The fingers still worked, the stare was still vacant.
“I can go home?” he finally asked.
“After you’ve testified.”
“I have to testify in court?”
David nodded.
“Gee, I don’t know,” he said. Seals was trying to piece it together. David leaned back and let him think. He was floating and he needed some air. Dizzy. If he had some water.
“I guess it would be okay,” T.S. said finally. There was no excitement, no elation. David wondered if Seals even cared. For T.S. the world was a torment where everything was too complicated. He was a man made for prison where the rules and regulations set him free from the arduous task of having to make decisions.
“You’ll have to get on the witness stand in court and say exactly what happened, and you’ll have to take a liedetector test first, so the district attorney can be sure you’re being truthful. Will you do that?”
“If you say so,” the boy said. He had stopped picking his face apart and thought for a second. “I can really go home?”
“Yes, T.S.”
T.S. smiled, but only for a brief moment. Then he looked at David.
“You know, the guys in here said I was lucky to have you as my lawyer. They said you’d beat the rap for me.”
David stood to go. It was very warm in the narrow room and he needed air badly. He looked down at the idiot boy at the table and saw him back on the streets, the way he’d be in six months or a year. Back on drugs. Doing…what? Would he pull the trigger next time? Would there be a next time?

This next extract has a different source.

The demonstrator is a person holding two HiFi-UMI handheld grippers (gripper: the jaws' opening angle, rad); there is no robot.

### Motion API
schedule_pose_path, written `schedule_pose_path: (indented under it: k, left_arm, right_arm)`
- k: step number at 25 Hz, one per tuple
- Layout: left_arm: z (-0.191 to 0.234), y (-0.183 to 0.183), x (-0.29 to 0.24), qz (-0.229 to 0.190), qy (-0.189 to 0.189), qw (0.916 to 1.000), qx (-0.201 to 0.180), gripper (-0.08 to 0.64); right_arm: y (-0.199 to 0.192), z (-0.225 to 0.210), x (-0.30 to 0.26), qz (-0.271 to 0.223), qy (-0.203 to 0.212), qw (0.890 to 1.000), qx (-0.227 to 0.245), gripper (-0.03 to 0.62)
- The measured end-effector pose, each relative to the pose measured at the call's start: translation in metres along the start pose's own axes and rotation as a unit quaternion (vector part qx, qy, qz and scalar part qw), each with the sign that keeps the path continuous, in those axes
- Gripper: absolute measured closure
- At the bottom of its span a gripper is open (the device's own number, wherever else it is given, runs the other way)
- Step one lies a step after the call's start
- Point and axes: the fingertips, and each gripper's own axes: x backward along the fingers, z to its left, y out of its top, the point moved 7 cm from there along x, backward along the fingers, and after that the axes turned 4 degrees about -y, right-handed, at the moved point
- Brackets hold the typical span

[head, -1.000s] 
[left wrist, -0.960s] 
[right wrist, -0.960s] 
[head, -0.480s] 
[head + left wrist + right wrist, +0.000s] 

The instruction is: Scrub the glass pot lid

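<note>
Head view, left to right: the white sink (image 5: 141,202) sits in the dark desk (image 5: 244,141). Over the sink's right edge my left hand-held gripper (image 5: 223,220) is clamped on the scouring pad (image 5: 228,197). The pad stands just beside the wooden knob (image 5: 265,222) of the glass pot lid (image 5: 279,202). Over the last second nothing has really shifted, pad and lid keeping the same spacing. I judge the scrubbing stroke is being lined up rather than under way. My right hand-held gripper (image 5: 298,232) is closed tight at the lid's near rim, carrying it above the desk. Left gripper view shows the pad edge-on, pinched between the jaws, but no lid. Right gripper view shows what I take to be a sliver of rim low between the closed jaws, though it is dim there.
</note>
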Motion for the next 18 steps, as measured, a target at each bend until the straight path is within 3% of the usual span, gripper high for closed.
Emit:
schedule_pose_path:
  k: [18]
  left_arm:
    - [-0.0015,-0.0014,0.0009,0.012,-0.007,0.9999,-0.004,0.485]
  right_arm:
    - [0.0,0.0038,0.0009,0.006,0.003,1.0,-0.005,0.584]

David knew there would be, because he could see with his own eyes what Tony Seals was. His hands began to itch as if they were very dirty.
“ITHOUGHT YOU’D gone home,” Gregory Banks said.
David was sitting in his office in the dark. His jacket was folded over the back of a chair on the other side of his desk, and his tie was undone. He had turned his desk chair so that it faced the river, where a tugboat flowed with the current like a firefly tracing the path of a piece of carelessly thrown black ribbon.
“Just thinking,” David said. He sounded down.
“Want to talk, or should I leave?”
David swiveled around and faced his friend.
“Do you ever wonder what the hell we’re doing, Greg?”
Banks sat down.
“This does sound serious,” he said, half joking.
“I just made a deal with the DA. Tony Seals is going to get complete immunity.”
“That’s great!” Gregory said, puzzled by David’s mood. He was close to the Sealses, and he knew what this would mean to them.
“Is it? What do I do six months from now when Tony kills someone and his parents want to hire me because I did such a good job today?”
“The DA made the offer, Dave. You were just representing your client.”
“Jah, mein Herr, I vas chust following orders,” David said bitterly.
“Why don’t you tell me what brought all this on.”
“I don’t know, Greg,” David said. Gregory waited patiently for him to continue. “I guess I’ve just been taking a good look at the way I earn my living, and I’m not sure I like what I see. There are people out there hurting other people. The cops arrest them, the prosecutors prosecute them, and I shovel the garbage right back into the street. You know, that’s an apt metaphor. Maybe they should start calling us sanitary engineers.”
“I think you’re getting a little melodramatic, don’t you? What about that kid you helped out? The college kid who got busted with the marijuana. He was guilty of a felony, right? Should he have been convicted? If you hadn’t beaten that case, he wouldn’t be in medical school. And you beat that case using the same legal arguments you used to get that heroin dealer off last year. You can’t have two systems of justice.”
“Maybe not, Greg. Your arguments, as always, are very logical. That’s what makes you such a good lawyer. But I just made a deal today that is going to permit a very sick young man, who made a young girl dig her own grave and left her to die, to walk out of jail scot-free.